- **AIM OF THE TASK**:
Search the listing for the word "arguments" and return each line that contains it.

- **STORED DATA**:
*** Block opens ***

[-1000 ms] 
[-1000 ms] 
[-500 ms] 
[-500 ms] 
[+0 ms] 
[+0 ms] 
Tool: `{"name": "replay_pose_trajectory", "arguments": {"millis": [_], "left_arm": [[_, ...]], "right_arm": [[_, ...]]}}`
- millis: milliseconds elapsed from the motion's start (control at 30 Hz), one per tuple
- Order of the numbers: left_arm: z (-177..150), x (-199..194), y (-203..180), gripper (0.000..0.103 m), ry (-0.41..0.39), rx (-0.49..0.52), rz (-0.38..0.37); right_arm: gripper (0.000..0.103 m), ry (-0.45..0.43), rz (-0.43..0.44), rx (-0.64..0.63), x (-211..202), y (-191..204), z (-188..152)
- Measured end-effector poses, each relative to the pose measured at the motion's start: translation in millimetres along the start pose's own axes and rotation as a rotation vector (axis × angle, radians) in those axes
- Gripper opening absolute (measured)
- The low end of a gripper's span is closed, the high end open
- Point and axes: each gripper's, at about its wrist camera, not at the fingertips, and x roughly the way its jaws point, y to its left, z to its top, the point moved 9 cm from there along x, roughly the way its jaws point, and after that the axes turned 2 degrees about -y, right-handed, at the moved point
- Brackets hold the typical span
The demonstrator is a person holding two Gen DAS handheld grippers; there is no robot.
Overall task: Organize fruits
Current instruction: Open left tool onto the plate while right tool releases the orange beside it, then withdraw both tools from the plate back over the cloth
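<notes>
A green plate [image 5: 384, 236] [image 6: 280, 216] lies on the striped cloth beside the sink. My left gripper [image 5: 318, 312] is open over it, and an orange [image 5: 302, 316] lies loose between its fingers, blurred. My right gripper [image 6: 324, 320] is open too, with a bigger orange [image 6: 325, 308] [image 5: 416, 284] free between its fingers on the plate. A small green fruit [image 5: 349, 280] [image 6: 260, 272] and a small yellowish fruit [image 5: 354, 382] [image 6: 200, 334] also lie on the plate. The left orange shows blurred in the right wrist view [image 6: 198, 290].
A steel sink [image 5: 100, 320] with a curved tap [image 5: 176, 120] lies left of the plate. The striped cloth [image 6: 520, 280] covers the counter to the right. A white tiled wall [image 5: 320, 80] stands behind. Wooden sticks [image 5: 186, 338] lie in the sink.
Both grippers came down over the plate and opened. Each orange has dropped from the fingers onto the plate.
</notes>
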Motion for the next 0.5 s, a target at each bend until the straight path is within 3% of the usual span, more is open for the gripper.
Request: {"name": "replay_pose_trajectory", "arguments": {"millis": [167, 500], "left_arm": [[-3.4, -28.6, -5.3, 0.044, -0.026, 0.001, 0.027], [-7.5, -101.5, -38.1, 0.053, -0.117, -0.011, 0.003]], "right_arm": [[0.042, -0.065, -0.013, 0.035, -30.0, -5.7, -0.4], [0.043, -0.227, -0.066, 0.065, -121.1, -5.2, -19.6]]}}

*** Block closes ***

- **THE ANSWER**:
Tool: `{"name": "replay_pose_trajectory", "arguments": {"millis": [_], "left_arm": [[_, ...]], "right_arm": [[_, ...]]}}`
Request: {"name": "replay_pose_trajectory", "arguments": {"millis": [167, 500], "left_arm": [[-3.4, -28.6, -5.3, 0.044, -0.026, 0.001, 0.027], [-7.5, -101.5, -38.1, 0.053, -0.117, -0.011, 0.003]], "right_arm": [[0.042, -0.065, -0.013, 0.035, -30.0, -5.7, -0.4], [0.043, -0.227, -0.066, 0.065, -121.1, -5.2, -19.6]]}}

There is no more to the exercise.